**Action item:** Where the line containing "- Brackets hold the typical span" appears in the entries below, begin there and output every line through the last, exactly, minus the pictures.

(Data excerpts)
= Beginning of Section =

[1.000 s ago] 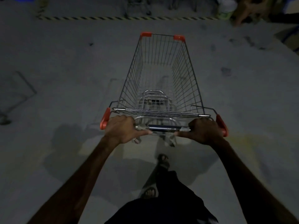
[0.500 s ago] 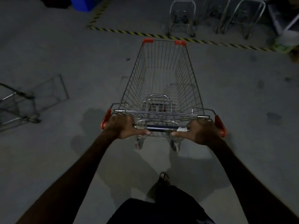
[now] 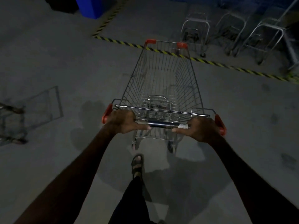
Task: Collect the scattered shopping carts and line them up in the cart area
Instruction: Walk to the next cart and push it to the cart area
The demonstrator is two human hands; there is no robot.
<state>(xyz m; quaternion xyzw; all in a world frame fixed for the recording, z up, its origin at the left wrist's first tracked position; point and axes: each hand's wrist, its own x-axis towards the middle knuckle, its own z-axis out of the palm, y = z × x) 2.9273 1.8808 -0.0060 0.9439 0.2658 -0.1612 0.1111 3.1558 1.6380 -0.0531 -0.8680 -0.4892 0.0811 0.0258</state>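
Note:
An empty wire shopping cart (image 3: pixel 191 75) with red corner caps stands straight ahead of me on the grey floor. My left hand (image 3: pixel 123 122) grips the left end of its handle bar (image 3: pixel 163 124), thumb lying along the bar. My right hand (image 3: pixel 199 129) grips the right end the same way. The cart's nose reaches the yellow-black striped floor line (image 3: pixel 226 66). Behind that line several carts (image 3: pixel 196 32) stand side by side in the cart area.
Another wire cart (image 3: pixel 19 117) stands at the left, outside the line. A blue bin (image 3: pixel 90 7) stands at the top left beside the striped corner. My sandalled foot (image 3: pixel 137 164) steps just behind the cart's rear wheels.
I have pushed the cart forward: the striped line and the parked carts have come closer and lower in view, and the cart at the left has come into sight. Both hands keep their grip.

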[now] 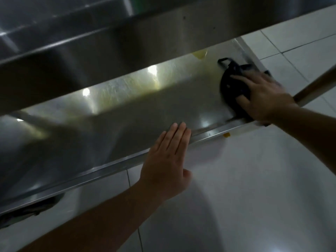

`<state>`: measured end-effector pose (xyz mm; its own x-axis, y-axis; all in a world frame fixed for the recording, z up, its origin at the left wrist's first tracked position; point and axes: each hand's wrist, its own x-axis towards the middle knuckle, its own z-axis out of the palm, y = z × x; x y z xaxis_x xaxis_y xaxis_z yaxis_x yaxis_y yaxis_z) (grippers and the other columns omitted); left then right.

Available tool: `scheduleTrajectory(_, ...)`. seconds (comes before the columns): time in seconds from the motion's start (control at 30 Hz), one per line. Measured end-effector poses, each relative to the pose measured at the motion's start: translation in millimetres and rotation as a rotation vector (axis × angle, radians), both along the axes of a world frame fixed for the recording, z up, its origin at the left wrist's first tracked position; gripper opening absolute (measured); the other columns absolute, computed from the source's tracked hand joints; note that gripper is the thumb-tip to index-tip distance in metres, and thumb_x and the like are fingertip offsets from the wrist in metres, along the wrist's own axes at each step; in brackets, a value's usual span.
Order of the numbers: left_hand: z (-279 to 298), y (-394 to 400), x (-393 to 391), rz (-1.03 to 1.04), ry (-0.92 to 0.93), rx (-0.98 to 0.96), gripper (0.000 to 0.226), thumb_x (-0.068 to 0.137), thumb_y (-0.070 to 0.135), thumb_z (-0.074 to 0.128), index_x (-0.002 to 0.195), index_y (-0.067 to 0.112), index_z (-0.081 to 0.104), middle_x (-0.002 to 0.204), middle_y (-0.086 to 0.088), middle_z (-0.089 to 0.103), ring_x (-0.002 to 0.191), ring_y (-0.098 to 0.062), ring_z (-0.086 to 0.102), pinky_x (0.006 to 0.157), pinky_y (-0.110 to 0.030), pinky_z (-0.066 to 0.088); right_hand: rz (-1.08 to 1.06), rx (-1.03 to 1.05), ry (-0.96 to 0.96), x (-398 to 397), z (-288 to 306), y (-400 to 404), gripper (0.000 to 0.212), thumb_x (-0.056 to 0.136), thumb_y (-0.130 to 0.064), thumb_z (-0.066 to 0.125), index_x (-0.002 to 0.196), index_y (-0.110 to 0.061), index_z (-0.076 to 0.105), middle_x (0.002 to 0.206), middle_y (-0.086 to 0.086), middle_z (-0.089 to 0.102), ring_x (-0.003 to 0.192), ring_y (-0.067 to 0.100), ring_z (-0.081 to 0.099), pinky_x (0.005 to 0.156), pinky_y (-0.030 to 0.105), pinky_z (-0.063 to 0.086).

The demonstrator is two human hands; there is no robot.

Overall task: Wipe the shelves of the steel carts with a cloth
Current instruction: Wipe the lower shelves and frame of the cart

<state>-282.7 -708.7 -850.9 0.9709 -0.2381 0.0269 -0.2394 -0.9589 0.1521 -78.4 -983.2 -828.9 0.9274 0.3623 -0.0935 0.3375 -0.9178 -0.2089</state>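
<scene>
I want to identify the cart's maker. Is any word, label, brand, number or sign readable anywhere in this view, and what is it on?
None: no readable text anywhere in view.
Lower steel cart shelf: bare metal with glare and yellowish streaks, no label.
Upper steel shelf edge: plain, only small dark dots.
Black cloth under the right hand: no print visible, blurred.
Small yellow spot on the shelf rim: a mark, not lettering.
</scene>
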Motion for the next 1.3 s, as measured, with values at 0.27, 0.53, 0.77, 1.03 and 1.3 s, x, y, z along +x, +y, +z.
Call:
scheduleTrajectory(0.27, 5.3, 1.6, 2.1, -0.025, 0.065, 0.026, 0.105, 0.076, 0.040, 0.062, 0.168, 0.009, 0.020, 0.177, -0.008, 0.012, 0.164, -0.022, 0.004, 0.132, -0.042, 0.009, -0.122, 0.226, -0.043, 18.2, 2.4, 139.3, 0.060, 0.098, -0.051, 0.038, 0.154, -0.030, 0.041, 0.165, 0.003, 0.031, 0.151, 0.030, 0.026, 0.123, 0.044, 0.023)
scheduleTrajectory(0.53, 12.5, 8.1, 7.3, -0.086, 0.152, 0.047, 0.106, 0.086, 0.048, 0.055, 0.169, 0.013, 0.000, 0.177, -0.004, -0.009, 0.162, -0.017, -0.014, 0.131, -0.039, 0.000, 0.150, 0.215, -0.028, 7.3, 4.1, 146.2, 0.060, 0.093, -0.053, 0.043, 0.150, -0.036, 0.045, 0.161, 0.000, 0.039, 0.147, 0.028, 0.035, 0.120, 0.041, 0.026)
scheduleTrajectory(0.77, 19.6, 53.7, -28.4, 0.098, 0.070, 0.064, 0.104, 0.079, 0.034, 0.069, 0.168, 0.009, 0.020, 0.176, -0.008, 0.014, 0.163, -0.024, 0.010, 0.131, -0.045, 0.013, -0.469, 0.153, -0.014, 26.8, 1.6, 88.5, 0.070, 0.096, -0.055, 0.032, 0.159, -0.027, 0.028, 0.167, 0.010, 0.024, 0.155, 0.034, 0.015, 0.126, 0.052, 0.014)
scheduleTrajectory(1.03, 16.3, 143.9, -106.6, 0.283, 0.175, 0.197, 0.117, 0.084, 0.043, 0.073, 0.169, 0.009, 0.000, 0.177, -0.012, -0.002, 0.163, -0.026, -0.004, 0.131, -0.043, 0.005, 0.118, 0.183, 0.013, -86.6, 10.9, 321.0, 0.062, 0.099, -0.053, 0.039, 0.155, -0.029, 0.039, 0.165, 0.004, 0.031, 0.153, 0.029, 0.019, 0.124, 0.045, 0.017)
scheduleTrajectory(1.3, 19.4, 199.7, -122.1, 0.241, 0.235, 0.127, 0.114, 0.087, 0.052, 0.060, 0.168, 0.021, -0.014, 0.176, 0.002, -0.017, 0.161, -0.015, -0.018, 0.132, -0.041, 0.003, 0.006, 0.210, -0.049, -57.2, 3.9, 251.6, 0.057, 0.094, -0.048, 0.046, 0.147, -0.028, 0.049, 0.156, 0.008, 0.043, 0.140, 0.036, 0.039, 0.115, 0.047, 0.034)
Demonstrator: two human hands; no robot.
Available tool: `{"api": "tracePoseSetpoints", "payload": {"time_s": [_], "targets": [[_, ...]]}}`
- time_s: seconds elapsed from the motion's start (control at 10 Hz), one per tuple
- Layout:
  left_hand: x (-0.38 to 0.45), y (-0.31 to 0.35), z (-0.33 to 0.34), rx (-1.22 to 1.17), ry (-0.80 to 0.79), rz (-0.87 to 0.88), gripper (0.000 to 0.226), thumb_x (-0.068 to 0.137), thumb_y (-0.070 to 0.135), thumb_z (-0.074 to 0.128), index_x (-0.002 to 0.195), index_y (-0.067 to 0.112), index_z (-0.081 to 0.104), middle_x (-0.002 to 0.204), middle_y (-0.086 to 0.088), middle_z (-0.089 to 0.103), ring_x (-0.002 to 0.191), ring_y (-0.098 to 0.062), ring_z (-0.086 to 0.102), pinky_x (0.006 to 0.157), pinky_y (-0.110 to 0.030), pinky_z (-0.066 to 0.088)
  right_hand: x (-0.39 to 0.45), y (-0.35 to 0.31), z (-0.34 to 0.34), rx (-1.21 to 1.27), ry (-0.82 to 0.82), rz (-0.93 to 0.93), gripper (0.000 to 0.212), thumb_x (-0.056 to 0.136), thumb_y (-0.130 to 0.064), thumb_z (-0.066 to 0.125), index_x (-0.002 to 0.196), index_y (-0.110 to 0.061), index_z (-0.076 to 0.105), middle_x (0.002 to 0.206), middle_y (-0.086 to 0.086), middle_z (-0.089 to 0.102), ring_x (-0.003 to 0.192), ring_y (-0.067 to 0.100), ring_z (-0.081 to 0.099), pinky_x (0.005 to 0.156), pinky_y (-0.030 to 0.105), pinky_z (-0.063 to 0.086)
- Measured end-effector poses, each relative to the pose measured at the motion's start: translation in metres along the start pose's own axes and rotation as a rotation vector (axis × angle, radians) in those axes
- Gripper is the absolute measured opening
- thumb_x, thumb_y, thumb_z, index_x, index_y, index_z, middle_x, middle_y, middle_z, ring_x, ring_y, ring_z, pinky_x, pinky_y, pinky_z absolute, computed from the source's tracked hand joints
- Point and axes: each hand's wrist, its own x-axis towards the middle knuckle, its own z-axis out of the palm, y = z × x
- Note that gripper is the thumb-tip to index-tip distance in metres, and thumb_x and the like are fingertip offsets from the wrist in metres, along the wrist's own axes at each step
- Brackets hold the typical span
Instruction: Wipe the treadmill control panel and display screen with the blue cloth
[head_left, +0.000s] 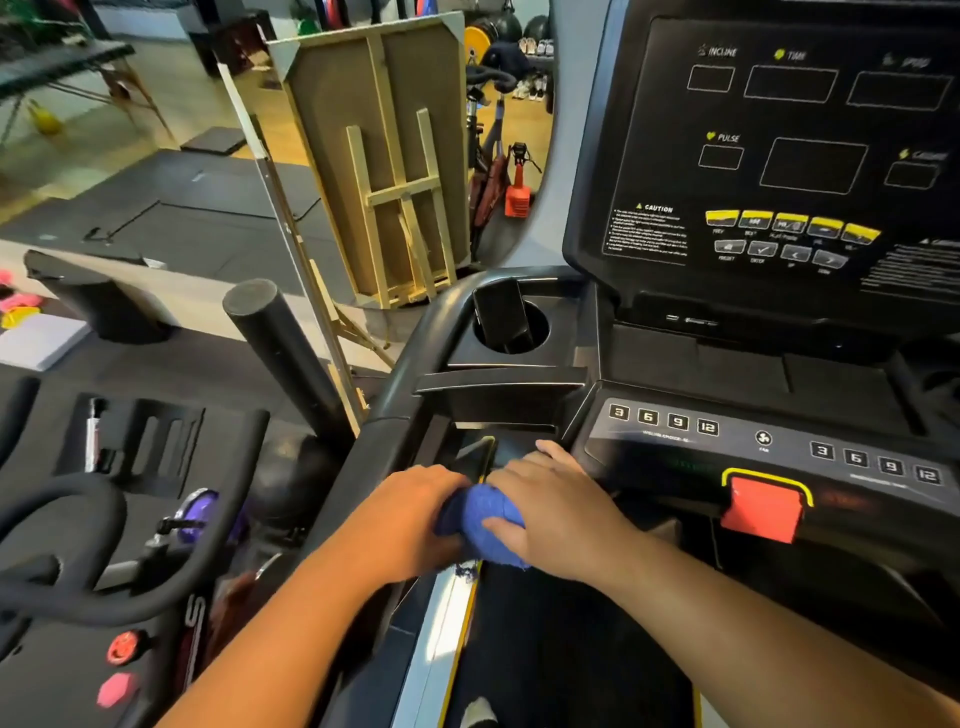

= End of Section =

**Reply:**
- Brackets hold the typical span
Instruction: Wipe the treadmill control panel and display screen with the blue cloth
[head_left, +0.000s] 

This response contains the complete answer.